* [EXERCISE BRIEF]:
Every line of the listing below must be printed again exactly, apart from its pictures.

* [SOURCE MATERIAL]:

--*--

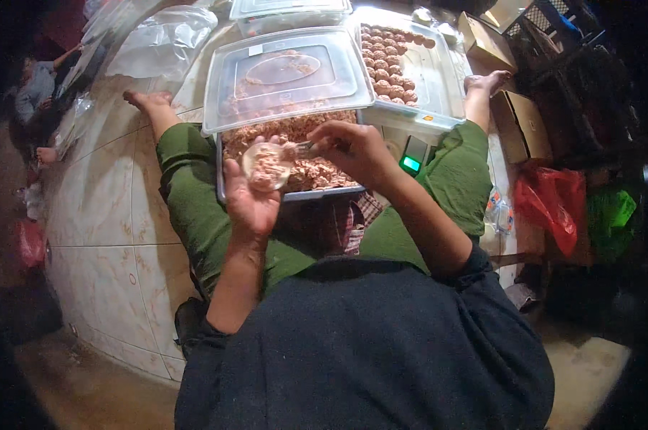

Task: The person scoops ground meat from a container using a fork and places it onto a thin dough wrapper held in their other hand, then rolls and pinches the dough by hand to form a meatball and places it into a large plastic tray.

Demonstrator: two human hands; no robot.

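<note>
My left hand (pixel 251 195) is palm up and holds a round pale dough wrapper (pixel 266 166) with pinkish minced filling on it. My right hand (pixel 352 147) grips a small utensil (pixel 304 149) whose tip touches the filling on the wrapper. Both hands hover over a clear plastic container of pink minced filling (pixel 317 172) that rests on my lap, between my green-trousered legs. Its clear lid (pixel 284 75) lies tilted across the container's far end.
A white tray (pixel 438 79) with several rows of formed round dumplings (pixel 388 61) stands ahead on the right. A small scale with a green display (pixel 410 162) sits under it. Cardboard boxes (pixel 521 122), a red bag (pixel 553 204) and a green bag (pixel 611 211) lie right; plastic bags (pixel 159 43) and another person (pixel 40 86) left.
</note>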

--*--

* [RESPONSE AREA]:
Task: The person scoops ground meat from a container using a fork and places it onto a thin dough wrapper held in their other hand, then rolls and pinches the dough by hand to form a meatball and places it into a large plastic tray.

Demonstrator: two human hands; no robot.

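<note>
My left hand (pixel 251 195) is palm up and holds a round pale dough wrapper (pixel 266 166) with pinkish minced filling on it. My right hand (pixel 352 147) grips a small utensil (pixel 304 149) whose tip touches the filling on the wrapper. Both hands hover over a clear plastic container of pink minced filling (pixel 317 172) that rests on my lap, between my green-trousered legs. Its clear lid (pixel 284 75) lies tilted across the container's far end.
A white tray (pixel 438 79) with several rows of formed round dumplings (pixel 388 61) stands ahead on the right. A small scale with a green display (pixel 410 162) sits under it. Cardboard boxes (pixel 521 122), a red bag (pixel 553 204) and a green bag (pixel 611 211) lie right; plastic bags (pixel 159 43) and another person (pixel 40 86) left.
</note>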

The output above is the complete answer.